# Work order
All the data below should be printed again without a single difference.

# Exercise data
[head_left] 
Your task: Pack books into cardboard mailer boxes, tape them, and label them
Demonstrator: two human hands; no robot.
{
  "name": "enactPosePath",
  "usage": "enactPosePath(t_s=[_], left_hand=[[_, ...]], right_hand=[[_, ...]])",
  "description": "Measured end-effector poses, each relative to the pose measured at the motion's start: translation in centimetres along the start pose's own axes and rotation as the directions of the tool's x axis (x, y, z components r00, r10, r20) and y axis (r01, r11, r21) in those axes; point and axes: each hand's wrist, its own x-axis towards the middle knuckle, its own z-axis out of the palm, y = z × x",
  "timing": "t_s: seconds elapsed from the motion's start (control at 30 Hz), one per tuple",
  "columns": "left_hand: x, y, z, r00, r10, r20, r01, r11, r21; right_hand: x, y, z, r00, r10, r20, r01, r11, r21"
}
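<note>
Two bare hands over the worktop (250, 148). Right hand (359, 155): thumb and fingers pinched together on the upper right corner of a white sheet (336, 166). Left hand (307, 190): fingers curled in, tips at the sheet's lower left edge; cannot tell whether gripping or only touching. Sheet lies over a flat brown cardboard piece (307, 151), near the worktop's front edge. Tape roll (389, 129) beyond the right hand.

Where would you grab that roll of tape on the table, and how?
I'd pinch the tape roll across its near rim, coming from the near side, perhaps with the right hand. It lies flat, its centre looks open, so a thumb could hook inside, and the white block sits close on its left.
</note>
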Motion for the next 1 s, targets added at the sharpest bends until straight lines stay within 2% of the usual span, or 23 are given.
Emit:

# Your solution
[head_left] 
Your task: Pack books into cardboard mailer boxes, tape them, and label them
Demonstrator: two human hands; no robot.
{
  "name": "enactPosePath",
  "usage": "enactPosePath(t_s=[_], left_hand=[[_, ...]], right_hand=[[_, ...]])",
  "description": "Measured end-effector poses, each relative to the pose measured at the motion's start: translation in centimetres along the start pose's own axes and rotation as the directions of the tool's x axis (x, y, z components r00, r10, r20) and y axis (r01, r11, r21) in those axes; point and axes: each hand's wrist, its own x-axis towards the middle knuckle, its own z-axis out of the palm, y = z × x",
  "timing": "t_s: seconds elapsed from the motion's start (control at 30 Hz), one per tuple",
  "columns": "left_hand: x, y, z, r00, r10, r20, r01, r11, r21; right_hand: x, y, z, r00, r10, r20, r01, r11, r21"
}
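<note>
Two bare hands over the worktop (250, 148). Right hand (359, 155): thumb and fingers pinched together on the upper right corner of a white sheet (336, 166). Left hand (307, 190): fingers curled in, tips at the sheet's lower left edge; cannot tell whether gripping or only touching. Sheet lies over a flat brown cardboard piece (307, 151), near the worktop's front edge. Tape roll (389, 129) beyond the right hand.

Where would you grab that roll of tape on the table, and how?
I'd pinch the tape roll across its near rim, coming from the near side, perhaps with the right hand. It lies flat, its centre looks open, so a thumb could hook inside, and the white block sits close on its left.
</note>
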Motion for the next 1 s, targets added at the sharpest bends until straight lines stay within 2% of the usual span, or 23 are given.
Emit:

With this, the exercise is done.